### Goal of the exercise
Up to and including the line with "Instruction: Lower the", return every line from the start of the entries below exactly.

### Provided records
------------------------------------------------------------------------

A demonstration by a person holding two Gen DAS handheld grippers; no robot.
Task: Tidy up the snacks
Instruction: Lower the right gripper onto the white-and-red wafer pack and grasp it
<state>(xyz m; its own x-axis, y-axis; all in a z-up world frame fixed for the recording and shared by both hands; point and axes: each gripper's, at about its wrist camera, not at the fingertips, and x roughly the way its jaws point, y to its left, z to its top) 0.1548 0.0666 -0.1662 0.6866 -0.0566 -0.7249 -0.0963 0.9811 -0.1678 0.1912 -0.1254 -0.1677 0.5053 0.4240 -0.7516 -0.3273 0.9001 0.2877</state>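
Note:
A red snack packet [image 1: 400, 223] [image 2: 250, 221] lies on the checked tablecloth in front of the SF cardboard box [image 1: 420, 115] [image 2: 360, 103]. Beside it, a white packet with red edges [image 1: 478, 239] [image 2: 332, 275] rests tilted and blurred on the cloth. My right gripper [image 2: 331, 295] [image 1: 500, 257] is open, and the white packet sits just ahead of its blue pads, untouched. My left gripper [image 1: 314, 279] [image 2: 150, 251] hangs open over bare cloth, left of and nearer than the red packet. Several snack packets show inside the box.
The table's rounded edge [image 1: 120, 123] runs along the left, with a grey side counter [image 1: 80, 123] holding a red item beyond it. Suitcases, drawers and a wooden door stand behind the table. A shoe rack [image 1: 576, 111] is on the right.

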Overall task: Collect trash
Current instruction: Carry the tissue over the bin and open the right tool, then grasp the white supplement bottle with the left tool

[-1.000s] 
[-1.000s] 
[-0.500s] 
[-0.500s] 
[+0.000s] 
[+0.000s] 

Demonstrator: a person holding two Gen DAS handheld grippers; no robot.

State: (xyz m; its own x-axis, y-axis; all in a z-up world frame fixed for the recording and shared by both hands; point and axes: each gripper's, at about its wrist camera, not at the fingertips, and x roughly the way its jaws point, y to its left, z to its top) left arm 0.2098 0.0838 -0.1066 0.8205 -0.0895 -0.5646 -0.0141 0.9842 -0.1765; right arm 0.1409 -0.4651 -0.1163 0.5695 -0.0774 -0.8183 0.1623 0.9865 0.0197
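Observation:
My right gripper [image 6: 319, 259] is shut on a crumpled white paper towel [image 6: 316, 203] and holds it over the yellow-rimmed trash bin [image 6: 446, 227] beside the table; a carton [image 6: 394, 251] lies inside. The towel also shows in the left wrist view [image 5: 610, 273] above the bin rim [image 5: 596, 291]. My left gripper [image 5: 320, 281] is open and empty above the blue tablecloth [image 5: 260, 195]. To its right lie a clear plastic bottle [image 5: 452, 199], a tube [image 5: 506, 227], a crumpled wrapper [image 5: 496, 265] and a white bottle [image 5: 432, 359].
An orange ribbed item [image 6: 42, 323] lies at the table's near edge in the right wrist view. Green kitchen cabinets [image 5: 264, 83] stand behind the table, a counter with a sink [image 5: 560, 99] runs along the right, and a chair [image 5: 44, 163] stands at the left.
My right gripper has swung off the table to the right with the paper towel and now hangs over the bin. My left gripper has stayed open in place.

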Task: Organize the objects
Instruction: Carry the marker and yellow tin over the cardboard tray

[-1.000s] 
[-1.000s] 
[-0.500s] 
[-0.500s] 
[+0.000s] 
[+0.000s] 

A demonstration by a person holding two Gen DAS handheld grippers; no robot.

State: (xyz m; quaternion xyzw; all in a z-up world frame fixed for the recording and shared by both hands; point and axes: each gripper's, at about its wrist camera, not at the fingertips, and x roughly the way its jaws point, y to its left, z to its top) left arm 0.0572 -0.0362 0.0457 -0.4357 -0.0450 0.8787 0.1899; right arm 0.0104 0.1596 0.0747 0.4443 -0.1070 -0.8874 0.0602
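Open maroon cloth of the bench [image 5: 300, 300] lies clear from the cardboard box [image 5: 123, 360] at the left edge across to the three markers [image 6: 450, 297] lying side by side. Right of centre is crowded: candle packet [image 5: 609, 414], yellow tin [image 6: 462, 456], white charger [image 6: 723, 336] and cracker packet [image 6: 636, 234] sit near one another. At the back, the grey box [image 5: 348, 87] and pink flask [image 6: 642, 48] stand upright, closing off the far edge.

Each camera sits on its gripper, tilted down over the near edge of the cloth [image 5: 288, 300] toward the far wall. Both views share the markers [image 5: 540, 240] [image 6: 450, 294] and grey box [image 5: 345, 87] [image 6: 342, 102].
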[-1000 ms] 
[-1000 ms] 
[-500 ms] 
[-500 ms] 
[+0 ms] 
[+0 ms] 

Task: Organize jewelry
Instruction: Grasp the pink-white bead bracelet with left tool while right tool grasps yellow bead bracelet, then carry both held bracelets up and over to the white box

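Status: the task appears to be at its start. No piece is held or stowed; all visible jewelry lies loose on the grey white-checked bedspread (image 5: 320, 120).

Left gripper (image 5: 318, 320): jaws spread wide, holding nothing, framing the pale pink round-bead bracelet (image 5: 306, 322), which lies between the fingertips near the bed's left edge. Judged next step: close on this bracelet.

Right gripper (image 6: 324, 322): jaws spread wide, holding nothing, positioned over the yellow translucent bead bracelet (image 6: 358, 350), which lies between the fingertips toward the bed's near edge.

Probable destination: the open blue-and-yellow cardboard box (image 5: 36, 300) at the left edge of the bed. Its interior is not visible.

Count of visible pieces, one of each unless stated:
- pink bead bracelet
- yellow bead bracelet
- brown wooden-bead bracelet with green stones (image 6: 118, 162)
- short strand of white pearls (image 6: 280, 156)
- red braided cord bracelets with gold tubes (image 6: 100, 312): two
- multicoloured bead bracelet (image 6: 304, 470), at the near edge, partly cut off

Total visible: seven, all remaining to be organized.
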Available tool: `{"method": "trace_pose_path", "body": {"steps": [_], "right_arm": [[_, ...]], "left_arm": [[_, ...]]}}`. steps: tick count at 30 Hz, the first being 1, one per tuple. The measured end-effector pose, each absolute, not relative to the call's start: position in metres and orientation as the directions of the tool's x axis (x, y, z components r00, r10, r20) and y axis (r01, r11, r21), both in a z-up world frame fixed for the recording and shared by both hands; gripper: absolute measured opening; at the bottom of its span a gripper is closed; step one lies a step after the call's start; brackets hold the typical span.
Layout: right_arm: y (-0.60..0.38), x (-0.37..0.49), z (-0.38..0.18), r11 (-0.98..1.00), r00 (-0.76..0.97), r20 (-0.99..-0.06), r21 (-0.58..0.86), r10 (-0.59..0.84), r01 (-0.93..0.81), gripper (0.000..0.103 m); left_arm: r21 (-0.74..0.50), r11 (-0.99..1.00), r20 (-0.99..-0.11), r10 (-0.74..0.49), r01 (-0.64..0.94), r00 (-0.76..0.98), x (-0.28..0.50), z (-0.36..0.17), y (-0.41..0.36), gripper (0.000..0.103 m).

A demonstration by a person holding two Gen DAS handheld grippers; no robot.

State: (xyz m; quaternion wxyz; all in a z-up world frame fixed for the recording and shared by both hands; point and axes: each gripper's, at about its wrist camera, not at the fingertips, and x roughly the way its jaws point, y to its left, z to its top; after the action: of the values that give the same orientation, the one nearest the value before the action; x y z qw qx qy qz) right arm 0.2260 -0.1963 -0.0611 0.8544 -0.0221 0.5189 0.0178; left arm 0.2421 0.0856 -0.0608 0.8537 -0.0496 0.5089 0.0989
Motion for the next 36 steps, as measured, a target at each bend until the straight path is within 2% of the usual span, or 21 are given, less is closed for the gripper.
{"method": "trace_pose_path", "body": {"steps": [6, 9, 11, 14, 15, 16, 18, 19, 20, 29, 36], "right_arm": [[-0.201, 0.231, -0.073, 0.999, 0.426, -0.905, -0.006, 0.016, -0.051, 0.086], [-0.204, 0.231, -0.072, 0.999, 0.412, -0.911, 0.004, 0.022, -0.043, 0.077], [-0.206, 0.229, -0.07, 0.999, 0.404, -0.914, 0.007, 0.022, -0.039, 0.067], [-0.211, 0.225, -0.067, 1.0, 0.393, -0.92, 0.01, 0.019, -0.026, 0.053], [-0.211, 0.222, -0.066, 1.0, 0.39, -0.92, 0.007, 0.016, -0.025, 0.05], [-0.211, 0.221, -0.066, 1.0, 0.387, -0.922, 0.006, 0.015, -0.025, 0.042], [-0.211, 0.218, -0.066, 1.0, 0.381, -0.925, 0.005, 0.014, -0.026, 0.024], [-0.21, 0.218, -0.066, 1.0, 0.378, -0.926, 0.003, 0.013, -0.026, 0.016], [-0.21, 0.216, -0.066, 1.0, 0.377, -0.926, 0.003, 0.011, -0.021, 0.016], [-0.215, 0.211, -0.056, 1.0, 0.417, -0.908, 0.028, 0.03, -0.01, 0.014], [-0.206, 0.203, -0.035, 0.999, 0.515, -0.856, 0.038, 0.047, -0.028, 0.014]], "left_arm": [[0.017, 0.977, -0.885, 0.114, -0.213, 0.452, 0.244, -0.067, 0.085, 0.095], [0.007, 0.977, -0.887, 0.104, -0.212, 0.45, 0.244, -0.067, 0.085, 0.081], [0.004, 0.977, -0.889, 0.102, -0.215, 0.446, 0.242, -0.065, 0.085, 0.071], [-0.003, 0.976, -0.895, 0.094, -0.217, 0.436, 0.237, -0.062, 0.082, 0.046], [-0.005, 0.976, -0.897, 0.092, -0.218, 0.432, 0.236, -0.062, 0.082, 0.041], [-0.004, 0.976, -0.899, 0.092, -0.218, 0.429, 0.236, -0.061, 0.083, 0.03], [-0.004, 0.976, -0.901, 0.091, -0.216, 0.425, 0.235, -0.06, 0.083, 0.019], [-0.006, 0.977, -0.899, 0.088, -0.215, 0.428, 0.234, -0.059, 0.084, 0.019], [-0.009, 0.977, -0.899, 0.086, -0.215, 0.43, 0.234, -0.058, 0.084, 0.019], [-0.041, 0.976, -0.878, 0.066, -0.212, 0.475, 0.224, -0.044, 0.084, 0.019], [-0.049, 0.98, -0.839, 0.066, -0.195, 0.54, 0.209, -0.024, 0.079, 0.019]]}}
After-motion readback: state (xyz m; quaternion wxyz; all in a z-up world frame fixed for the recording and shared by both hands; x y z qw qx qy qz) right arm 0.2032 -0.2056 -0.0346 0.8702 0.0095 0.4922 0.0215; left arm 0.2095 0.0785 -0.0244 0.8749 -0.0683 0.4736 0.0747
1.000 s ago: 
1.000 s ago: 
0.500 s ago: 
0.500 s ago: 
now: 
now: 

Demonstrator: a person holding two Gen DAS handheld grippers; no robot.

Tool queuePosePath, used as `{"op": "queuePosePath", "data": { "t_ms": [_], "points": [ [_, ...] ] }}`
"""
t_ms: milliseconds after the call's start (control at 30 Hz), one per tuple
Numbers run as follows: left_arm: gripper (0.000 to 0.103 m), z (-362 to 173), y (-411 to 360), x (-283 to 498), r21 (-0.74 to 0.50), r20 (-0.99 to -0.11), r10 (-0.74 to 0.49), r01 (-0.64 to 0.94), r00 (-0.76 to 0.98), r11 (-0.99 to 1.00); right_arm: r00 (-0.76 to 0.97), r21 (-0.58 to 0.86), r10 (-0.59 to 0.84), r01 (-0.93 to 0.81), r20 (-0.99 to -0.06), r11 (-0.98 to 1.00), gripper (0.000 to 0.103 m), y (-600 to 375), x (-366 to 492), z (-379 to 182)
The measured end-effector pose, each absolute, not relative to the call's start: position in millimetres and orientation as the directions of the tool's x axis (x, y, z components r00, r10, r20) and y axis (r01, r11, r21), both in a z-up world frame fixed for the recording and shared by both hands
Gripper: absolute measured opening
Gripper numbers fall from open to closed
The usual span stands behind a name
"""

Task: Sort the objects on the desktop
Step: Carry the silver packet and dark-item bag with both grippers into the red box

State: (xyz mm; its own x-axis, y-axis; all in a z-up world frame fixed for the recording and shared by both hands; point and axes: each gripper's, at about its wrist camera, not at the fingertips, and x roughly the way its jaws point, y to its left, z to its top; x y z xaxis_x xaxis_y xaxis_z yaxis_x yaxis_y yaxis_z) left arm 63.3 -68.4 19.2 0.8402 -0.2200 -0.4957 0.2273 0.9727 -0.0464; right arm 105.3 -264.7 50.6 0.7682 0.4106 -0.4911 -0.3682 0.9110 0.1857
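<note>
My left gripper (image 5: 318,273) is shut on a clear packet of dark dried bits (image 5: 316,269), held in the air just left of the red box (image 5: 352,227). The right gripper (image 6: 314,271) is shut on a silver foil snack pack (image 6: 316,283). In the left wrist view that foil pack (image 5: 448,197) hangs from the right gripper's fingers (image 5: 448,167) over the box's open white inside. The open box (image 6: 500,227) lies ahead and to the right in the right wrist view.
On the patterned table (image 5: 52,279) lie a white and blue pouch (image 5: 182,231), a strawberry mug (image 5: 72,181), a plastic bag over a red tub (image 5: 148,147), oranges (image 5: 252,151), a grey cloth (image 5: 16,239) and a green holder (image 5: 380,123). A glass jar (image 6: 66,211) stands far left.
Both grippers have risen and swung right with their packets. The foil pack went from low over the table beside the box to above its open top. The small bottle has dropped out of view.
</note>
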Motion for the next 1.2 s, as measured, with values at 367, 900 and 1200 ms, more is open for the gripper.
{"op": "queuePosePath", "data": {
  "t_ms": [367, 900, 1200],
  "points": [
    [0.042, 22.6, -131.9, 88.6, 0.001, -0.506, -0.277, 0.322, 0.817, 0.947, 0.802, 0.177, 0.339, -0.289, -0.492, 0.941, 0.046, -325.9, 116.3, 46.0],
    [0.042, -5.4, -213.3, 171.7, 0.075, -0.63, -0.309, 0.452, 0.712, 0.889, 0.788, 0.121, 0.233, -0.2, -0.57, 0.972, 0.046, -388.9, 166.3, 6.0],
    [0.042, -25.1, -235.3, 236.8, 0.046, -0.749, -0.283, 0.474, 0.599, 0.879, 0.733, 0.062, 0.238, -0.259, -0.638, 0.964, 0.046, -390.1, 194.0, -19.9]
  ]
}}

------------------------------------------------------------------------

### Exercise output
A demonstration by a person holding two Gen DAS handheld grippers; no robot.
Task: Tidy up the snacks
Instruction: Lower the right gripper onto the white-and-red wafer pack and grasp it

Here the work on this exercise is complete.